**Your goal**
Every entry is to be restated exactly; pictures are not part of the copy.
>>>>>
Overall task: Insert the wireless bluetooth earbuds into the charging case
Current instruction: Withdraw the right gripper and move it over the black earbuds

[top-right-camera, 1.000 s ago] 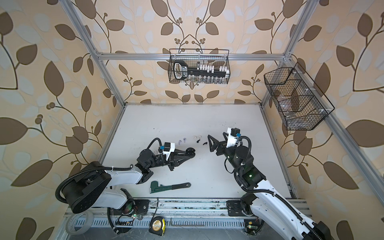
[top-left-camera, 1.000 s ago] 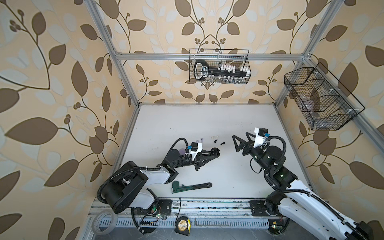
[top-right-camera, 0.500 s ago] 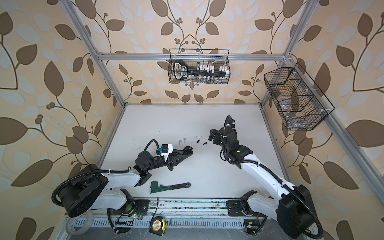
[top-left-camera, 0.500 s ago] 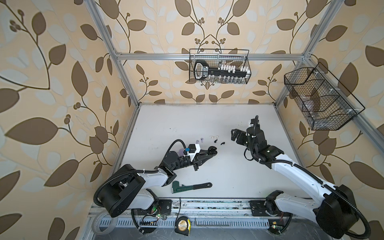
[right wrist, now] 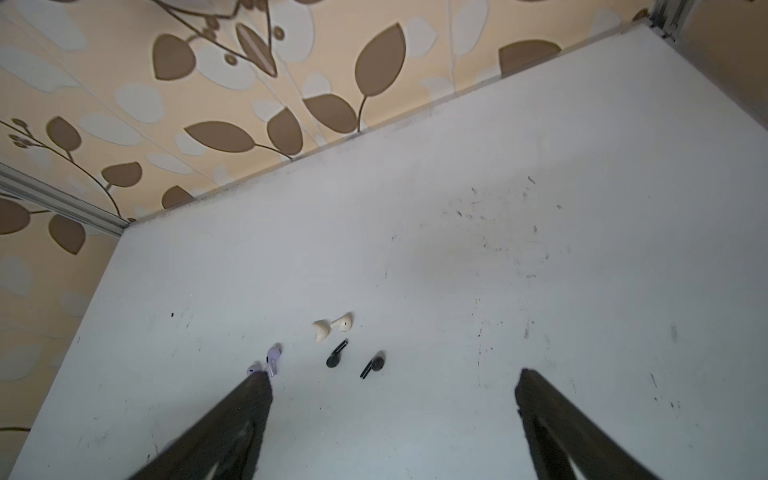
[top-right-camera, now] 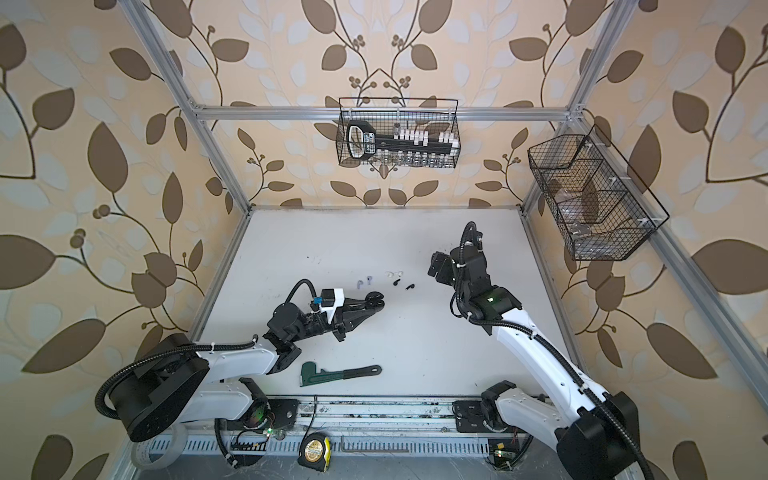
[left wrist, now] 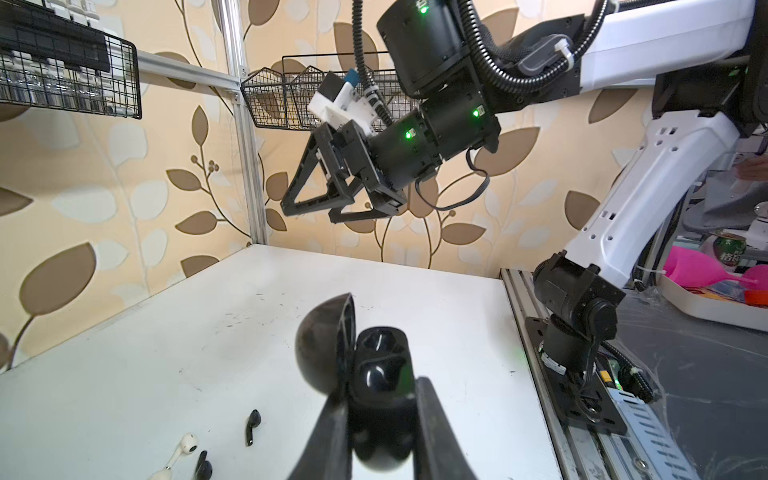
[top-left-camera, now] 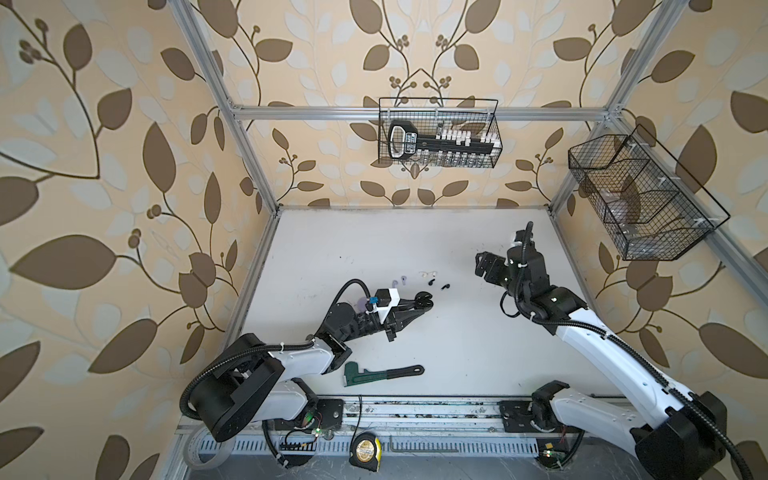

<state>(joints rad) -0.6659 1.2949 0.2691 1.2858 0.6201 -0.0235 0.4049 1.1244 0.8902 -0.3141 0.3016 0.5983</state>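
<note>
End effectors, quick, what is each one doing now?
Left end effector: closed on the open black charging case.
Right end effector: open, holding nothing.

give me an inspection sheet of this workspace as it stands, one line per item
surface: white tabletop, scuffed with dark marks
job's things: black charging case, lid open; lilac earbuds, white earbuds and black earbuds, all six loose on the tabletop
clutter: green pipe wrench near the front edge; tape measure by the front rail
hands: left hand shut on the case; right hand open, empty, above the tabletop
cables: black conduit loops at each wrist
surroundings: leaf wallpaper; wire basket on the back wall, holding a tool set; second wire basket on the right wall
</note>
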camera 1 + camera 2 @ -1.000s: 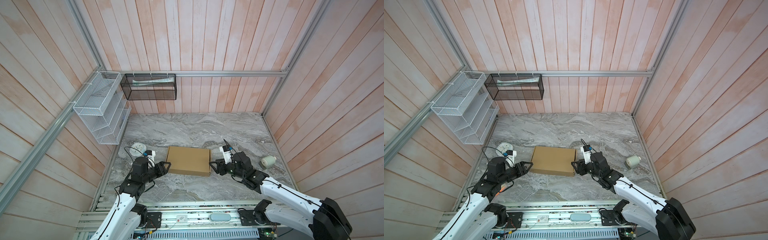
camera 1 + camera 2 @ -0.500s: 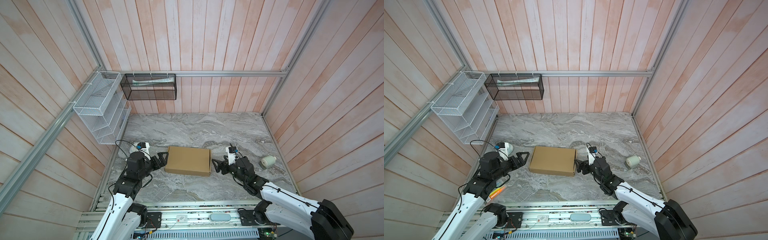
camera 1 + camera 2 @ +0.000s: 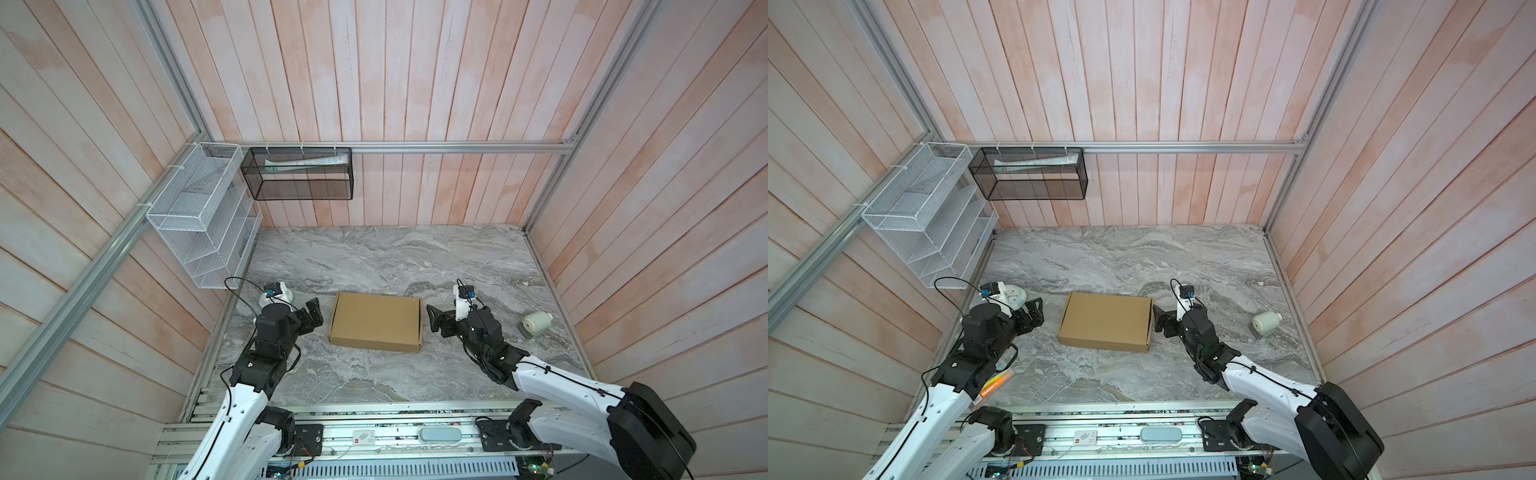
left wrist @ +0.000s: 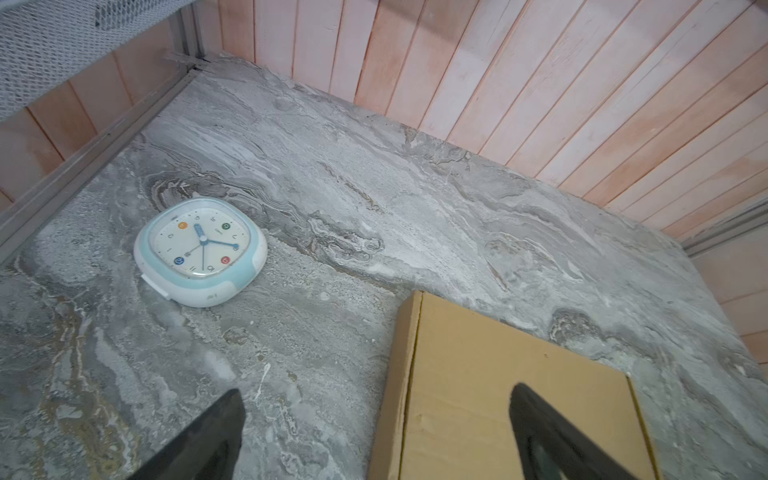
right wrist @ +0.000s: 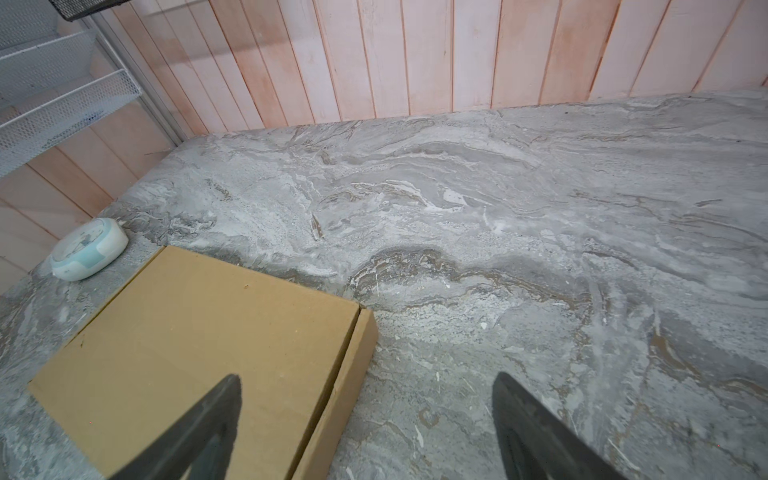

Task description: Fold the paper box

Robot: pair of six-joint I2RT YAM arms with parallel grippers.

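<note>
The paper box (image 3: 376,322) lies closed and flat on the desk (image 3: 374,257), front of centre, between my two arms. The left fingers (image 3: 312,316) and right fingers (image 3: 435,321) are spread wide, empty, each just beside a short end without touching it. Nothing pins the lid, so I judge it could spring up. The side flap (image 5: 353,357) shows a slight gap at the corner. A careless swing of the left arm could knock the clock (image 3: 276,293) nearby.
</note>
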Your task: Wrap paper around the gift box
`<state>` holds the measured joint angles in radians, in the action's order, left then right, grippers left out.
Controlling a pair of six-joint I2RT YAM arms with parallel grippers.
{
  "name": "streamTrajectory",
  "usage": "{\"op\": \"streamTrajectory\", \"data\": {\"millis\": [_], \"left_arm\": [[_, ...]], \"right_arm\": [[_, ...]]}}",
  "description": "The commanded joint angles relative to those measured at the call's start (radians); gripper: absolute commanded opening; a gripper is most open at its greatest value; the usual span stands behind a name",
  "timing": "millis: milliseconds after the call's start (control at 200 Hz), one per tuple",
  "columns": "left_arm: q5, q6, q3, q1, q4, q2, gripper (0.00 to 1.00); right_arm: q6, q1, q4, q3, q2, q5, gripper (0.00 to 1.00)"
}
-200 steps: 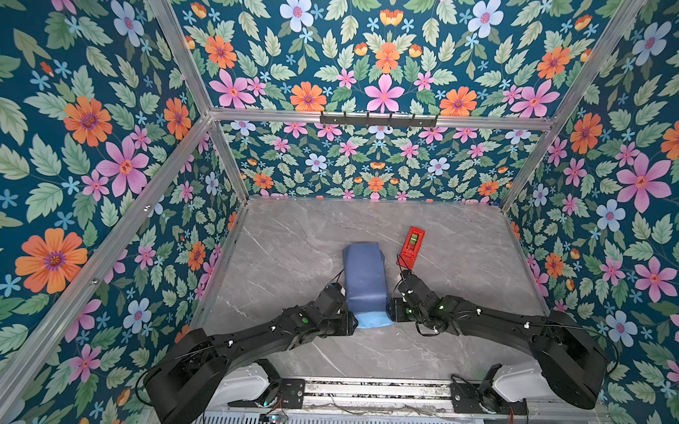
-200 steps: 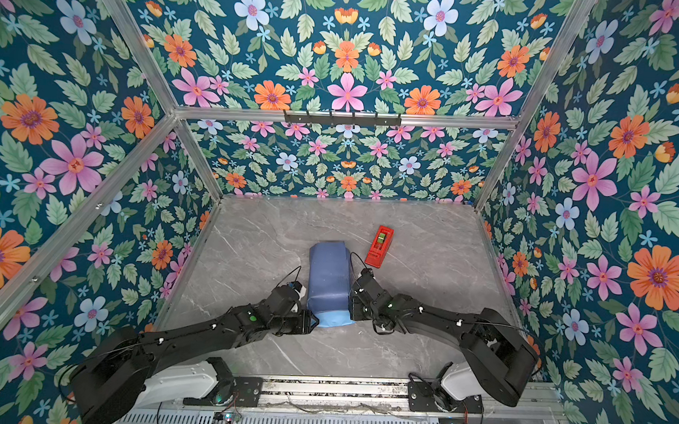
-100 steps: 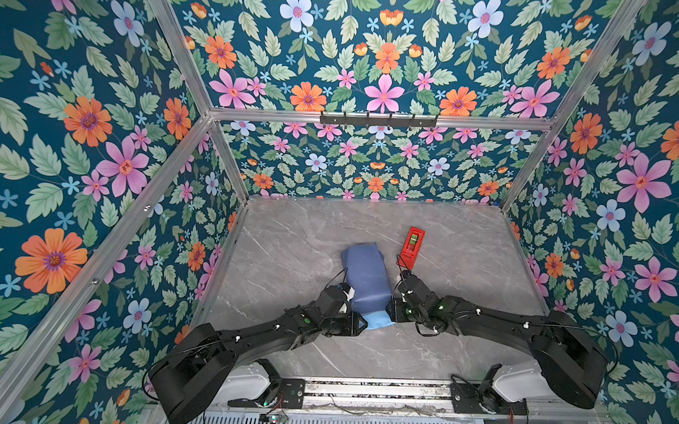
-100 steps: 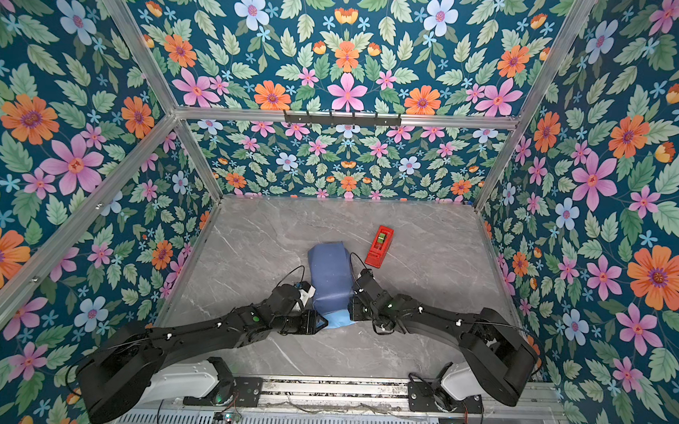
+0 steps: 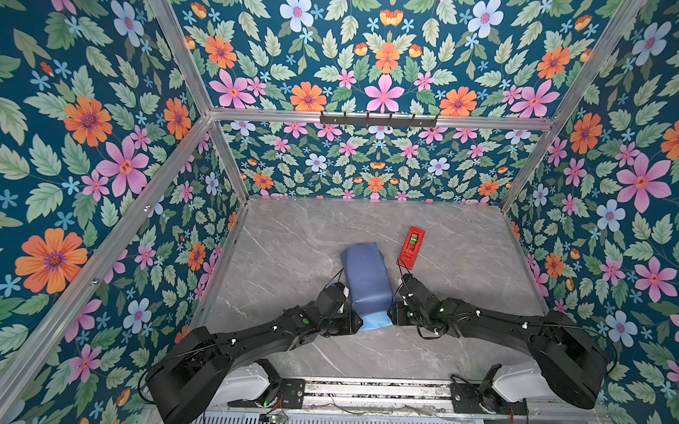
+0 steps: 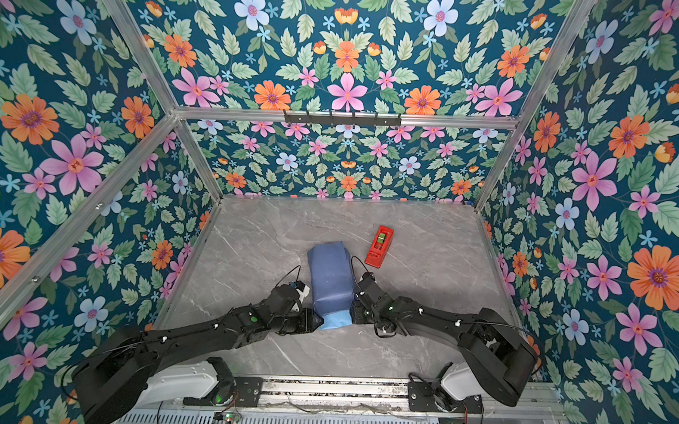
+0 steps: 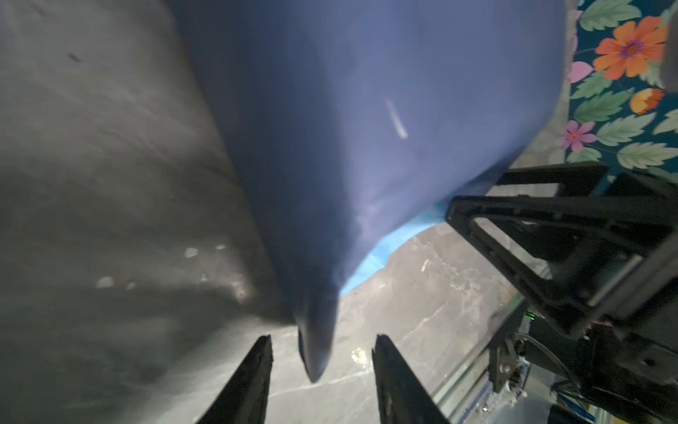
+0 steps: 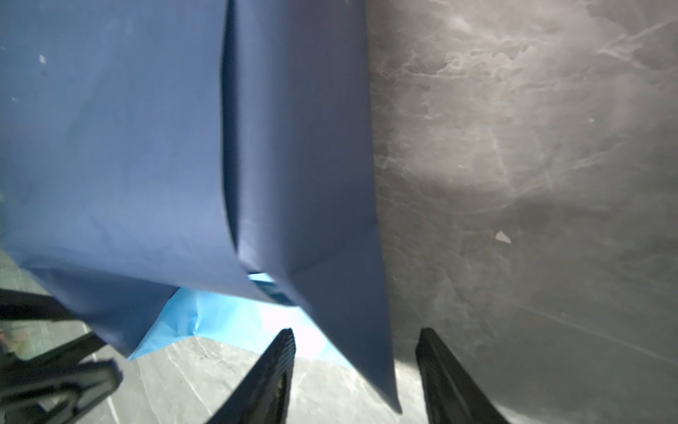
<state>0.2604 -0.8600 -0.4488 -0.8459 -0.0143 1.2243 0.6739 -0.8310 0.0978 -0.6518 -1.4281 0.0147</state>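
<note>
Flowered walls [image 5: 99, 134] close in three sides of a grey marble table [image 5: 464, 264], which fills the lower middle of both top views. Two black arms reach in from the bottom edge, the left arm [image 5: 248, 338] from the lower left and the right arm [image 5: 501, 323] from the lower right. They meet near the centre. Between them lies the paper [image 5: 366, 280], folded dark side out into a long parcel just below the middle of the frame, slightly tilted. The box is hidden inside it. A light-blue flap [image 5: 375, 321] sticks out of the parcel's lower end, flat on the table. A red tape dispenser [image 5: 411, 243] lies just up and right of the parcel, apart from it.

From above, the left gripper [image 5: 355, 323] and right gripper [image 5: 393, 314] sit on either side of the parcel's lower end, but their jaws are too small and dark there to read. The wrist views settle it. The left wrist view shows the left gripper [image 7: 323, 337] with its fingers [image 7: 253, 370] apart. A pointed corner of dark paper hangs between them, touching neither. This view also catches the right gripper beyond the parcel. The right wrist view shows the right gripper [image 8: 356, 330] spread too. A pointed dark fold reaches in between its fingers [image 8: 275, 367], clamped by neither. An overlapping paper edge along the parcel is plainer here than from above.
</note>
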Motion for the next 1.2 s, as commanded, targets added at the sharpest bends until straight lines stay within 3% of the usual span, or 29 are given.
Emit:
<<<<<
**Answer below**
Overall task: Insert the wireless bluetooth earbuds into the charging case
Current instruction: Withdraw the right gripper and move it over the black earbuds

[top-right-camera, 1.000 s ago] 
[top-left-camera, 1.000 s ago] 
[top-right-camera, 0.500 s ago] 
[top-left-camera, 0.500 s ago] 
[right wrist, now] 
[top-right-camera, now] 
[left wrist, now] 
[top-left-camera, now] 

<state>(joints rad) -0.6659 1.2949 0.2691 1.2858 0.6201 -0.0235 0.4049 1.1244 0.8902 -0.3141 0.3016 0.5983</state>
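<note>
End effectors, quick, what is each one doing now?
Left end effector: closed on the open black charging case.
Right end effector: open, holding nothing.

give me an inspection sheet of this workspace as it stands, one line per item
surface: white tabletop, scuffed with dark marks
job's things: black charging case, lid open; lilac earbuds, white earbuds and black earbuds, all six loose on the tabletop
clutter: green pipe wrench near the front edge; tape measure by the front rail
hands: left hand shut on the case; right hand open, empty, above the tabletop
cables: black conduit loops at each wrist
surroundings: leaf wallpaper; wire basket on the back wall, holding a tool set; second wire basket on the right wall
</note>
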camera 1 + camera 2 @ -1.000s: 
camera 1 + camera 2 @ -0.500s: 
camera 1 + camera 2 @ +0.000s: 
left wrist @ +0.000s: 
right wrist @ +0.000s: 

Task description: Fold the paper box

Robot: pair of six-joint I2RT YAM arms with parallel grippers.

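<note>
The paper box (image 3: 376,322) lies closed and flat on the desk (image 3: 374,257), front of centre, between my two arms. The left fingers (image 3: 312,316) and right fingers (image 3: 435,321) are spread wide, empty, each just beside a short end without touching it. Nothing pins the lid, so I judge it could spring up. The side flap (image 5: 353,357) shows a slight gap at the corner. A careless swing of the left arm could knock the clock (image 3: 276,293) nearby.
</note>
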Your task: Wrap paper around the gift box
`<state>` holds the measured joint angles in radians, in the action's order, left then right, grippers left out.
Controlling a pair of six-joint I2RT YAM arms with parallel grippers.
{
  "name": "streamTrajectory",
  "usage": "{\"op\": \"streamTrajectory\", \"data\": {\"millis\": [_], \"left_arm\": [[_, ...]], \"right_arm\": [[_, ...]]}}",
  "description": "The commanded joint angles relative to those measured at the call's start (radians); gripper: absolute commanded opening; a gripper is most open at its greatest value; the usual span stands behind a name",
  "timing": "millis: milliseconds after the call's start (control at 200 Hz), one per tuple",
  "columns": "left_arm: q5, q6, q3, q1, q4, q2, gripper (0.00 to 1.00); right_arm: q6, q1, q4, q3, q2, q5, gripper (0.00 to 1.00)"
}
-200 steps: 
-200 steps: 
-100 steps: 
-100 steps: 
+0 steps: 
+0 steps: 
+0 steps: 
+0 steps: 
<state>0.2604 -0.8600 -0.4488 -0.8459 -0.0143 1.2243 0.6739 -0.8310 0.0978 -0.6518 -1.4281 0.0147</state>
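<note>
Flowered walls [image 5: 99, 134] close in three sides of a grey marble table [image 5: 464, 264], which fills the lower middle of both top views. Two black arms reach in from the bottom edge, the left arm [image 5: 248, 338] from the lower left and the right arm [image 5: 501, 323] from the lower right. They meet near the centre. Between them lies the paper [image 5: 366, 280], folded dark side out into a long parcel just below the middle of the frame, slightly tilted. The box is hidden inside it. A light-blue flap [image 5: 375, 321] sticks out of the parcel's lower end, flat on the table. A red tape dispenser [image 5: 411, 243] lies just up and right of the parcel, apart from it.

From above, the left gripper [image 5: 355, 323] and right gripper [image 5: 393, 314] sit on either side of the parcel's lower end, but their jaws are too small and dark there to read. The wrist views settle it. The left wrist view shows the left gripper [image 7: 323, 337] with its fingers [image 7: 253, 370] apart. A pointed corner of dark paper hangs between them, touching neither. This view also catches the right gripper beyond the parcel. The right wrist view shows the right gripper [image 8: 356, 330] spread too. A pointed dark fold reaches in between its fingers [image 8: 275, 367], clamped by neither. An overlapping paper edge along the parcel is plainer here than from above.
</note>
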Motion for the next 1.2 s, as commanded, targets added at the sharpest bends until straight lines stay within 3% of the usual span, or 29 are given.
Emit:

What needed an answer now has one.